*Material provided*
────

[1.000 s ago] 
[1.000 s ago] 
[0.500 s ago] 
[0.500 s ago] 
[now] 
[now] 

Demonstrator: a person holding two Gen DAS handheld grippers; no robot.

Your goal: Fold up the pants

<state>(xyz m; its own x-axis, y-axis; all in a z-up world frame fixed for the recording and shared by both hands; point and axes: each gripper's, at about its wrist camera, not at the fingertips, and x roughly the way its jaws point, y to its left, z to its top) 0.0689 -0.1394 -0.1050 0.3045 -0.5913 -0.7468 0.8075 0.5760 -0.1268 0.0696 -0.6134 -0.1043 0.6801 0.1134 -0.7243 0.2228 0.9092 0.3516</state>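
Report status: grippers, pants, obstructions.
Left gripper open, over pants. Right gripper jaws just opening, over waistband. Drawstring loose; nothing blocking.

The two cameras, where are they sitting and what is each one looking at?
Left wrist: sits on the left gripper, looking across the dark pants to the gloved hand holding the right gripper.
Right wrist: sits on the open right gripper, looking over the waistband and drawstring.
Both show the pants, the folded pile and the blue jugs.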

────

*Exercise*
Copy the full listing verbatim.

*Written reply*
[1.000 s ago] 
[1.000 s ago] 
[0.500 s ago] 
[0.500 s ago] 
[now] 
[now] 

Demonstrator: a person holding two Gen DAS handheld grippers; no robot.

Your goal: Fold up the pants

<state>(xyz m; its own x-axis, y-axis; all in a z-up world frame fixed for the recording and shared by both hands; point and axes: each gripper's, at about its wrist camera, not at the fingertips, and x roughly the way its jaws point, y to its left, z to its top) 0.0689 -0.1394 -0.1050 0.3045 -0.5913 -0.7468 0.8075 0.5760 -0.1268 0.0696 -0.6134 -0.1043 0.6801 0.1134 -0.7243 0.2228 0.9092 0.3516</state>
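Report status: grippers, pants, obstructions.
Left gripper open, over pants. Right gripper jaws just opening, over waistband. Drawstring loose; nothing blocking.

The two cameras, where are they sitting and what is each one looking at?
Left wrist: sits on the left gripper, looking across the dark pants to the gloved hand holding the right gripper.
Right wrist: sits on the open right gripper, looking over the waistband and drawstring.
Both show the pants, the folded pile and the blue jugs.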

The answer is finished.